▶ Work task
Each line that includes "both" must be copied from the records.

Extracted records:
::::::::
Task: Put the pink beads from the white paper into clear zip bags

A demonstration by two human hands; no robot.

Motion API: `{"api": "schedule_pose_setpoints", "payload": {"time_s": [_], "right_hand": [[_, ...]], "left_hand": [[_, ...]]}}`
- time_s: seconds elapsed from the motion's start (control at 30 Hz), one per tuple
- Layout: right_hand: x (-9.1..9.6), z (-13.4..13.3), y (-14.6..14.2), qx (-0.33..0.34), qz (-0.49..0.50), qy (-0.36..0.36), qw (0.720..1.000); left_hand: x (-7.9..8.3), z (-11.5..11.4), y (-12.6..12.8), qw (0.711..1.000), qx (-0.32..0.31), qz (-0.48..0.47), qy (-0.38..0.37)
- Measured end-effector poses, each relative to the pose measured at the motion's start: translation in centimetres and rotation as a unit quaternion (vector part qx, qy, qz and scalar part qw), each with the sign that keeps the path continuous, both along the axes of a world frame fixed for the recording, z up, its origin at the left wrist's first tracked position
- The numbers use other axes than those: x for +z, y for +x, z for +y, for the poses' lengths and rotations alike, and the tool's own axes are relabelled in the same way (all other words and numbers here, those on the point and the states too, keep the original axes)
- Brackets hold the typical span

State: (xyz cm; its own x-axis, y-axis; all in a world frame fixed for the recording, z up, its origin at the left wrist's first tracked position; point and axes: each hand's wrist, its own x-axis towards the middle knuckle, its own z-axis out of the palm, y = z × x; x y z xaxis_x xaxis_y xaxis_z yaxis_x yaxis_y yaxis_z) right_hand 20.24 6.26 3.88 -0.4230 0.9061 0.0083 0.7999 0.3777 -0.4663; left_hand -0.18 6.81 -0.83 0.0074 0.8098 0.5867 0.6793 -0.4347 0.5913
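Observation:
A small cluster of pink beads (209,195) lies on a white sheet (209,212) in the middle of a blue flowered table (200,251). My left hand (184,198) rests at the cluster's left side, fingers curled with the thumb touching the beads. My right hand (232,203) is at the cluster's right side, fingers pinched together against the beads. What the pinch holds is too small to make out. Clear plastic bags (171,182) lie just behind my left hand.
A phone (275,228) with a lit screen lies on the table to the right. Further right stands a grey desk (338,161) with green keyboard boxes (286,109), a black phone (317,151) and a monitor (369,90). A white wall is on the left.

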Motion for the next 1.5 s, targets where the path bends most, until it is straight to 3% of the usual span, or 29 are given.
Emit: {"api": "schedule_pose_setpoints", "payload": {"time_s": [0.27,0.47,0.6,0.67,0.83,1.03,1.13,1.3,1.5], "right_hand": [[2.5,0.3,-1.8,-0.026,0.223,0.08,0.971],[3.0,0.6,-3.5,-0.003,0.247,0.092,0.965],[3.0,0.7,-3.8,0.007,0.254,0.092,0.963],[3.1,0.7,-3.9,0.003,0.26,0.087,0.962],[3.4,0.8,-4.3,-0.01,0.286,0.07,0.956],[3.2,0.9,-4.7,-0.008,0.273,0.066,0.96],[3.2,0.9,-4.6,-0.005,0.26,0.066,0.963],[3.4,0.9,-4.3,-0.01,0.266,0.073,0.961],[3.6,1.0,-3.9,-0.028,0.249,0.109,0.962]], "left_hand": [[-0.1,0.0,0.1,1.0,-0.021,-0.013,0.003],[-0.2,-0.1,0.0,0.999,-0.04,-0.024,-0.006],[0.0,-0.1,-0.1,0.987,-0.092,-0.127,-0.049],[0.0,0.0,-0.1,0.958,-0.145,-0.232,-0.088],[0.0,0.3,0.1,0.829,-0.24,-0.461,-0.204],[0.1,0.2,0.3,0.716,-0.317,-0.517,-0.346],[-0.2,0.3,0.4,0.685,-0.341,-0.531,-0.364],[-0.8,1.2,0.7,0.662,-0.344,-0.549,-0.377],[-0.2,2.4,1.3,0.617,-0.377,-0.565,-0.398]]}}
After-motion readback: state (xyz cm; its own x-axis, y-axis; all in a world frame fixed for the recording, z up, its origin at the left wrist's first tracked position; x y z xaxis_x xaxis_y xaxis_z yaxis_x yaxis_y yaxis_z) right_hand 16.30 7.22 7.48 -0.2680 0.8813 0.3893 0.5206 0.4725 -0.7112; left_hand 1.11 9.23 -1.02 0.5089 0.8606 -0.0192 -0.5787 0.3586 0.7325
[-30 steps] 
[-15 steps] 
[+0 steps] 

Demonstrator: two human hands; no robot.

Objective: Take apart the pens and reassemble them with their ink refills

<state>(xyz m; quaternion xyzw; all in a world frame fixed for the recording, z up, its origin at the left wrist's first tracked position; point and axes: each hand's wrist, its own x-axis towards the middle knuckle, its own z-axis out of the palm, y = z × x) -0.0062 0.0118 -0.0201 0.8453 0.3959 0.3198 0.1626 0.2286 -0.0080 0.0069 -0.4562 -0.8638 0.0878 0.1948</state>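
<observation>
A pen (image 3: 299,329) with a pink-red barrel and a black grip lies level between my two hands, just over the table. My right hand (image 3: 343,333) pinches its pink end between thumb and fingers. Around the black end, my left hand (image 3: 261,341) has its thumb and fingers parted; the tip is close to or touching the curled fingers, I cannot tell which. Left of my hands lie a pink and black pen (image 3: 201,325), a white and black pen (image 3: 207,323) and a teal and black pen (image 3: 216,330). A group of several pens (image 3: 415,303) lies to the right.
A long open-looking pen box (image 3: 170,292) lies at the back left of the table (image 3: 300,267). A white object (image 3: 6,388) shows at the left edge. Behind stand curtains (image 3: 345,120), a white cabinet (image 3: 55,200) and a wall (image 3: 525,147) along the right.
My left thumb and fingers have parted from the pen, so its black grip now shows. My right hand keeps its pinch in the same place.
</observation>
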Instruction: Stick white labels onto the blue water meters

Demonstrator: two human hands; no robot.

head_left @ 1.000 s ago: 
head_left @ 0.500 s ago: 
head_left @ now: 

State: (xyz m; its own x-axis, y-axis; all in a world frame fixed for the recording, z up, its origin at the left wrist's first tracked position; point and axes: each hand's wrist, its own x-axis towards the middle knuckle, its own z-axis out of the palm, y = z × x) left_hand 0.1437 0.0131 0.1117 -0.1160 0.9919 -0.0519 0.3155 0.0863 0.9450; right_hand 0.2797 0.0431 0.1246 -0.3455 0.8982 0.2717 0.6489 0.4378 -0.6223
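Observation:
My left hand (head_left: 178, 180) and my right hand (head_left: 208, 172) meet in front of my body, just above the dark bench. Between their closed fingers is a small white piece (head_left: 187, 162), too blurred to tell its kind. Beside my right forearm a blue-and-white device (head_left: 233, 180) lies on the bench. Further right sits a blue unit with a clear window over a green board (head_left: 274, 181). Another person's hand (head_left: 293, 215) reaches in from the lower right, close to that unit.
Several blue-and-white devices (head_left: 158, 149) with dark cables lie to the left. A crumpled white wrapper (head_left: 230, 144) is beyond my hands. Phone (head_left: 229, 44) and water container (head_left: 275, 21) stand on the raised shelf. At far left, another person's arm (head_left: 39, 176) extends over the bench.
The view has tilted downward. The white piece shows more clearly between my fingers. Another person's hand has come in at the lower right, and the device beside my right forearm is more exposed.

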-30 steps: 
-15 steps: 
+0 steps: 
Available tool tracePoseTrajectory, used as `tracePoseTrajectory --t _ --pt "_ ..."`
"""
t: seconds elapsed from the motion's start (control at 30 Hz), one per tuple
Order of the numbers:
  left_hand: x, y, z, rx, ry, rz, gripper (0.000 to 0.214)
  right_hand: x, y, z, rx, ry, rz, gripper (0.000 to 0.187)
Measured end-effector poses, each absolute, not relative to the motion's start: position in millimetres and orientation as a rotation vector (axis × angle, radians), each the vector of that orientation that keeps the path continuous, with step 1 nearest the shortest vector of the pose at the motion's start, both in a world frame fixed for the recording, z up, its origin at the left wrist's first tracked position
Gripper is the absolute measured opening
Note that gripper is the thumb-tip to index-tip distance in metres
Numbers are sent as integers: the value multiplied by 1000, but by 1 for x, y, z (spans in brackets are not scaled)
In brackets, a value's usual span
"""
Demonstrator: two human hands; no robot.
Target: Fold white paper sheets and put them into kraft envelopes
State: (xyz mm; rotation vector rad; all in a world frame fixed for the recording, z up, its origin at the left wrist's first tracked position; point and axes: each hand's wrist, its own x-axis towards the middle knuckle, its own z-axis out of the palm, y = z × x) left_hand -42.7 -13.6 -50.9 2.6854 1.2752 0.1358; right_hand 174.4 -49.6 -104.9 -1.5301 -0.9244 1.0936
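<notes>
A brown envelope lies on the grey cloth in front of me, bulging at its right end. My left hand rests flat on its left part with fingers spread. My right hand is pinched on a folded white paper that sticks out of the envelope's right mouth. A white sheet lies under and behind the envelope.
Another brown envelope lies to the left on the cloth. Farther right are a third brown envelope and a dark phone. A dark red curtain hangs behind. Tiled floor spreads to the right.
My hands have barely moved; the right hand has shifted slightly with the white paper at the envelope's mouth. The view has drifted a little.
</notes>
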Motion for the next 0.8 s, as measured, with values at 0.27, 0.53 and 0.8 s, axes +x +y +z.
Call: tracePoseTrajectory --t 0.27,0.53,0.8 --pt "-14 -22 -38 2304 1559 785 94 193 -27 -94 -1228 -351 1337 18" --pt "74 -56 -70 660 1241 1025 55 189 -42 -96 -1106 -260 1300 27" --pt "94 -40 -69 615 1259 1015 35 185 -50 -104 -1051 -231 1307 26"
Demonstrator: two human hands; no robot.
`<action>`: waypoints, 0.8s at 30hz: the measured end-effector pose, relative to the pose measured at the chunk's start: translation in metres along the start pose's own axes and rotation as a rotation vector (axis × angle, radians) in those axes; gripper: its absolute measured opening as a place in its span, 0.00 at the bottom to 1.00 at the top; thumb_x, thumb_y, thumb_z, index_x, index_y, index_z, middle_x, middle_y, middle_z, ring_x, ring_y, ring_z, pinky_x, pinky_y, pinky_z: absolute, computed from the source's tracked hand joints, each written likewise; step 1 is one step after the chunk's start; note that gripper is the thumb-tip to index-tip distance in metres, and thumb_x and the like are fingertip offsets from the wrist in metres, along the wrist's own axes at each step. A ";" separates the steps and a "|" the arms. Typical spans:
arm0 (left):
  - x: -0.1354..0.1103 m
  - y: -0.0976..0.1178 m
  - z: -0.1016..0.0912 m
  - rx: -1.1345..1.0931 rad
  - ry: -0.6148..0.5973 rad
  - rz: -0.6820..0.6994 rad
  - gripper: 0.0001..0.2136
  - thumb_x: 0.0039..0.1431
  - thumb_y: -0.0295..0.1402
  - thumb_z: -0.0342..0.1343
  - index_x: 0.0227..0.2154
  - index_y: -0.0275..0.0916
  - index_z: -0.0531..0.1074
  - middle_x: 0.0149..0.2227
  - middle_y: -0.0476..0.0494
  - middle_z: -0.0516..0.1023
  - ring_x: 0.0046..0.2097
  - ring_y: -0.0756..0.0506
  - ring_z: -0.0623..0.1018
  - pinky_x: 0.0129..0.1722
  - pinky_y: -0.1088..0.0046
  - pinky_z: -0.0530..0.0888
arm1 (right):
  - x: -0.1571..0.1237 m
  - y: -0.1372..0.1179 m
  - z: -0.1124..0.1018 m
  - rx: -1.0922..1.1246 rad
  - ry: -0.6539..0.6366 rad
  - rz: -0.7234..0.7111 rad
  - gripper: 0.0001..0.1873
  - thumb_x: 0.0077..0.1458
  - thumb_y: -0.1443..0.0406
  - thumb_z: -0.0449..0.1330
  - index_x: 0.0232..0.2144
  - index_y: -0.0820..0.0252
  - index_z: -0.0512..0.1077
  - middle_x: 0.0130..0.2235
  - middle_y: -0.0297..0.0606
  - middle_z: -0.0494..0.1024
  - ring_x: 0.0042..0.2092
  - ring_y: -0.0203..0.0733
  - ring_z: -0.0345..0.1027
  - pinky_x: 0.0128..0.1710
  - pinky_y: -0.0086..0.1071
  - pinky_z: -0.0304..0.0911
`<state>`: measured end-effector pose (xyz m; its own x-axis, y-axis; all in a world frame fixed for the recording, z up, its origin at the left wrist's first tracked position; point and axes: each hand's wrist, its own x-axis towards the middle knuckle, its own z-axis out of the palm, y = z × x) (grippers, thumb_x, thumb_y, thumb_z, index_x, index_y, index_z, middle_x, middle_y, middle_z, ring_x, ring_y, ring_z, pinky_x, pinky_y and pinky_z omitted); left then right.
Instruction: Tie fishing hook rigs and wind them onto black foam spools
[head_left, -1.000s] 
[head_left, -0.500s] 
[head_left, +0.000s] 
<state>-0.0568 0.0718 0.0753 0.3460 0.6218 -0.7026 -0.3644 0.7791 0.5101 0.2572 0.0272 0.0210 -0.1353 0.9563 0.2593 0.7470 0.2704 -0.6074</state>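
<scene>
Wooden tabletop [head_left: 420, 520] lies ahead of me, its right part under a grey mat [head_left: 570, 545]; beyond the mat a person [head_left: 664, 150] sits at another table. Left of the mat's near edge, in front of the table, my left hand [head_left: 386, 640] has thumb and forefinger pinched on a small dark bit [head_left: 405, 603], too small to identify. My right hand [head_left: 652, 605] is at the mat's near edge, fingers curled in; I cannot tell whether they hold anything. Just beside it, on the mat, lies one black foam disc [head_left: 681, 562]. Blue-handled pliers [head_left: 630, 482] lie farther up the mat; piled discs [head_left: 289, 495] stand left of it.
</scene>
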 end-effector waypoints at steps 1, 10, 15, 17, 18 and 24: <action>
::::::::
▶ Reply to the exercise
- Measured end-effector poses, each relative to the pose measured at the motion's start: translation in centimetres and rotation as a unit quaternion (vector part qx, qy, qz and scalar part qw), each with the sign that keeps the path continuous, both along the axes of a world frame fixed for the recording, z up, its origin at the left wrist's first tracked position
Measured end-effector poses, each absolute, not relative to the motion's start: position in millimetres and orientation as a rotation vector (axis × angle, radians), each the vector of that orientation that keeps the path continuous, with step 1 nearest the shortest vector of the pose at the motion's start, both in a world frame fixed for the recording, z up, its origin at the left wrist's first tracked position

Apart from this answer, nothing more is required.